*Task requirements*:
Report how many lines in the material hold the word "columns". No other content is required.

*Data block*:
_ _ _

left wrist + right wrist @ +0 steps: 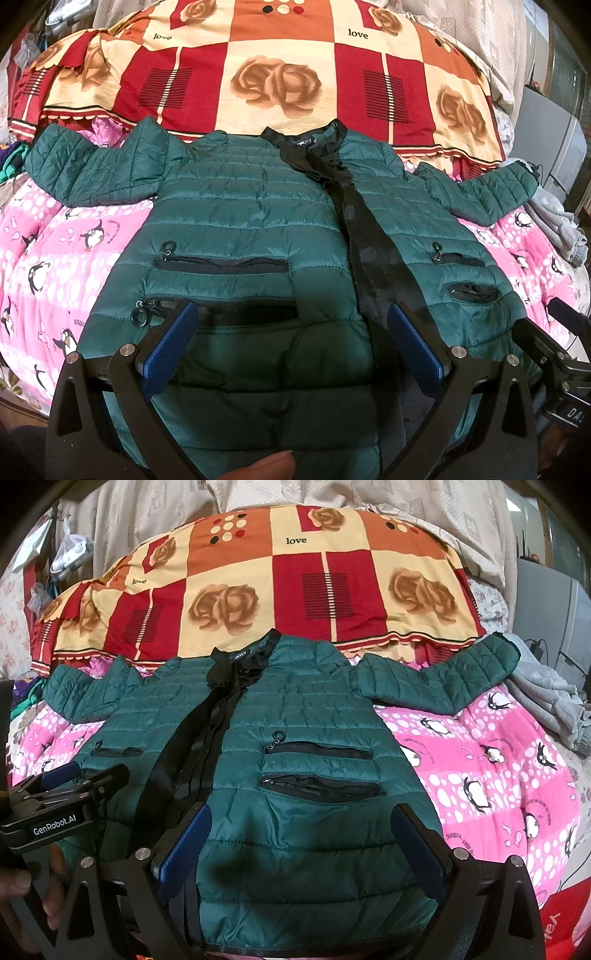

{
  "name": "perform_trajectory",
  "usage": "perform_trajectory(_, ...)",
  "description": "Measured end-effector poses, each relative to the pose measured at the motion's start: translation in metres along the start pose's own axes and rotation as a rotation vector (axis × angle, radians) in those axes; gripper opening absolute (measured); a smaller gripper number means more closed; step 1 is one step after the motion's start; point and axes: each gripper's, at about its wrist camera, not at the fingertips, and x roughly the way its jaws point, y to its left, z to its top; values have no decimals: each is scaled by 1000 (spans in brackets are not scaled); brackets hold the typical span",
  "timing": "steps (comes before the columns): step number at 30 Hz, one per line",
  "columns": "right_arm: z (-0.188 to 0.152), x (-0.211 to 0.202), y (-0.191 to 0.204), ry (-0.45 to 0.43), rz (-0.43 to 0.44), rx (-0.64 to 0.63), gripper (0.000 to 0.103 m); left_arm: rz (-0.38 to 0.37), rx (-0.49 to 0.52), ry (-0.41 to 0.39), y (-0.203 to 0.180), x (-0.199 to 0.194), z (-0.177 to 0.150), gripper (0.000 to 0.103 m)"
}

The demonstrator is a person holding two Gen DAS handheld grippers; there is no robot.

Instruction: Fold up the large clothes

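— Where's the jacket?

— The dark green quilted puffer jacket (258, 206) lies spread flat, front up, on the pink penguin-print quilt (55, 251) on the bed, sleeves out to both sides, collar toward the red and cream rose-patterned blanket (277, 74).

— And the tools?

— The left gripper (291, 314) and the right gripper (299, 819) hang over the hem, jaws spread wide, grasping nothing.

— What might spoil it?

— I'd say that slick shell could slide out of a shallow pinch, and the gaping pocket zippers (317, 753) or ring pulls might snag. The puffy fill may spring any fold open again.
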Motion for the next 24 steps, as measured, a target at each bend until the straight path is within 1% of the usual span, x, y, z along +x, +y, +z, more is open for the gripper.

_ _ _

*Problem solution*:
2